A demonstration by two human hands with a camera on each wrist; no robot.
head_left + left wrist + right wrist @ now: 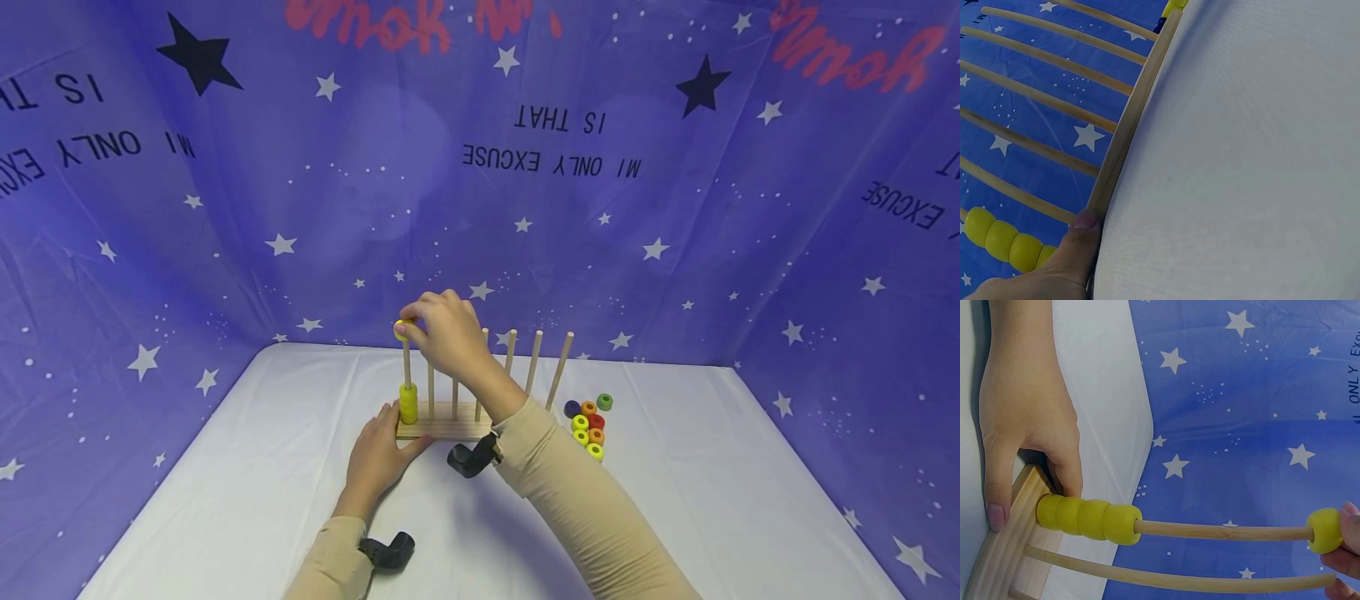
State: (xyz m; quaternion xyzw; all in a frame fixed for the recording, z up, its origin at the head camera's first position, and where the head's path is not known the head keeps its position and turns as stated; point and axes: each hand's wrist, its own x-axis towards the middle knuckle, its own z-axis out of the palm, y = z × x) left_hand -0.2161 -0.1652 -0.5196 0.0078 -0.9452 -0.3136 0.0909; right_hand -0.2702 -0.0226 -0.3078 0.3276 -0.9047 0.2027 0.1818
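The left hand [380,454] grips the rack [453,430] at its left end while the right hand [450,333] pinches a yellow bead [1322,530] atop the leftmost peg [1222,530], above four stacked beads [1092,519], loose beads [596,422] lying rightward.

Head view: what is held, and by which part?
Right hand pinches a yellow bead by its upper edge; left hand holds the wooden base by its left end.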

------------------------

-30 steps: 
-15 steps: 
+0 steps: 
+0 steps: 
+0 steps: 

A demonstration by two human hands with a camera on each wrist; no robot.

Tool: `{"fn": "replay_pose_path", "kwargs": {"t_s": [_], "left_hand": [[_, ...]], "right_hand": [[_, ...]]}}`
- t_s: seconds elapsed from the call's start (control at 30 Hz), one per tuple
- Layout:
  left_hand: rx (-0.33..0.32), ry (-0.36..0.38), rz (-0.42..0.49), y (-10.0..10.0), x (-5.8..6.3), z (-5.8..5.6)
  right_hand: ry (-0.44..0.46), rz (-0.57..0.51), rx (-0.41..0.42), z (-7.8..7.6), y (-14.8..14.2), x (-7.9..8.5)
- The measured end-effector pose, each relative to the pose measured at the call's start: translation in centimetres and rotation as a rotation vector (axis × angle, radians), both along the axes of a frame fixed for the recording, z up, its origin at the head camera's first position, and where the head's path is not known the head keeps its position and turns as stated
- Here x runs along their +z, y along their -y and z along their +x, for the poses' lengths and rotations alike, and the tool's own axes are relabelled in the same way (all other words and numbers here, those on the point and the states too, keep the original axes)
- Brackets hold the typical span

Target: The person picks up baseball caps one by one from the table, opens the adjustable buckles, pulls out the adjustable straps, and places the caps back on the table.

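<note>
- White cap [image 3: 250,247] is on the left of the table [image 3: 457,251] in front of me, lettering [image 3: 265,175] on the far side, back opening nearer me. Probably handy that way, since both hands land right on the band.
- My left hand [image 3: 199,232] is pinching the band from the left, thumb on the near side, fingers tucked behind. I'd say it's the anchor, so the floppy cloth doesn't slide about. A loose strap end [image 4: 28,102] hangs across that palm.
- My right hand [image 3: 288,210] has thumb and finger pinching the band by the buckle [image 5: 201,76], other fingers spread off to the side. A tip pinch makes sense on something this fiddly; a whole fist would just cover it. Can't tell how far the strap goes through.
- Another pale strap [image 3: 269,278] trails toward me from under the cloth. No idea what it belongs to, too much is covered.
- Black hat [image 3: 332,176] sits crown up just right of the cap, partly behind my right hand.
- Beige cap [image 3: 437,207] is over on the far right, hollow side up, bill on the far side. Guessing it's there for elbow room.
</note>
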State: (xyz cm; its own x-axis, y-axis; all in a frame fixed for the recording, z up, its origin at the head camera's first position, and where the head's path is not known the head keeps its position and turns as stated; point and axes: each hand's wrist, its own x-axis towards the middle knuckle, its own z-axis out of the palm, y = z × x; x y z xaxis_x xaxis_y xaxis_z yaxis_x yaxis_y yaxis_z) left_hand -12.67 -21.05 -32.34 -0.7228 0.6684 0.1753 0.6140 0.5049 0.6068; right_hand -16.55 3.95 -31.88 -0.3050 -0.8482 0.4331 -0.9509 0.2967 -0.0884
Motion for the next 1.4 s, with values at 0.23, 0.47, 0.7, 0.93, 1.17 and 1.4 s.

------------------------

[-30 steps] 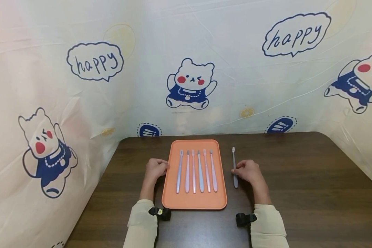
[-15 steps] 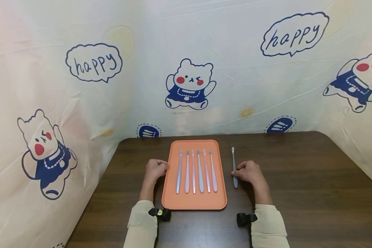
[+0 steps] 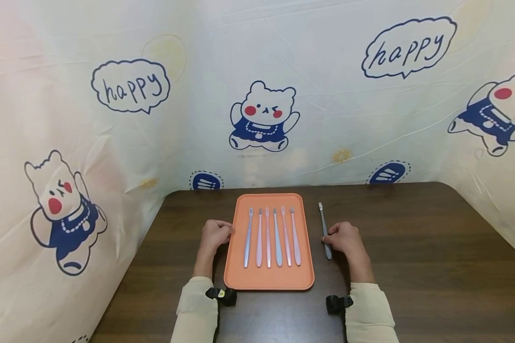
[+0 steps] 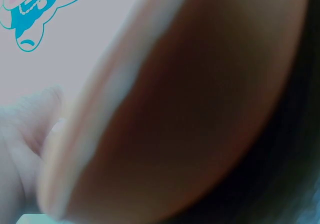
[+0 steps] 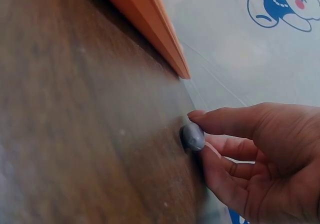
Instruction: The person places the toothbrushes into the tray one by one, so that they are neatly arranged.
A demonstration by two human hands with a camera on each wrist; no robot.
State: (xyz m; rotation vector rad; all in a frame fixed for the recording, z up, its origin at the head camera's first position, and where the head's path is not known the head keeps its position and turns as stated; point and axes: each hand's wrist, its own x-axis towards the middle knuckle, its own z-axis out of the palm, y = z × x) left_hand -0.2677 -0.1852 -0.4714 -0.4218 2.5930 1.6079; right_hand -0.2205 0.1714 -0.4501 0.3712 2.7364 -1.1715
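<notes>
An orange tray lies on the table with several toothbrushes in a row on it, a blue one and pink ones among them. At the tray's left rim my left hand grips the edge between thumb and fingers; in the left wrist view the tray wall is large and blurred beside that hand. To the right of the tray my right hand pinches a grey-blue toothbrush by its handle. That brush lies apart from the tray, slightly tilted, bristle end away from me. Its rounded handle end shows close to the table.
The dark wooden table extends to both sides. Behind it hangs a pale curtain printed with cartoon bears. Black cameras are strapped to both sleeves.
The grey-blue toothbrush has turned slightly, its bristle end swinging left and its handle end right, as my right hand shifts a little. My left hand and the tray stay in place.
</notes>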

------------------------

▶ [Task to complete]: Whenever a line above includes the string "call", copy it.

▶ [Your solution]:
- t_s: seconds elapsed from the call's start (control at 30 Hz), one per tuple
- The measured end-effector pose, each relative to the pose measured at the call's start: translation in centimetres and rotation as a rotation vector (axis × angle, radians), both along the axes of a frame fixed for the recording, z up, its origin at the head camera's first position, and where the head's path is not known the head keeps its position and turns as stated

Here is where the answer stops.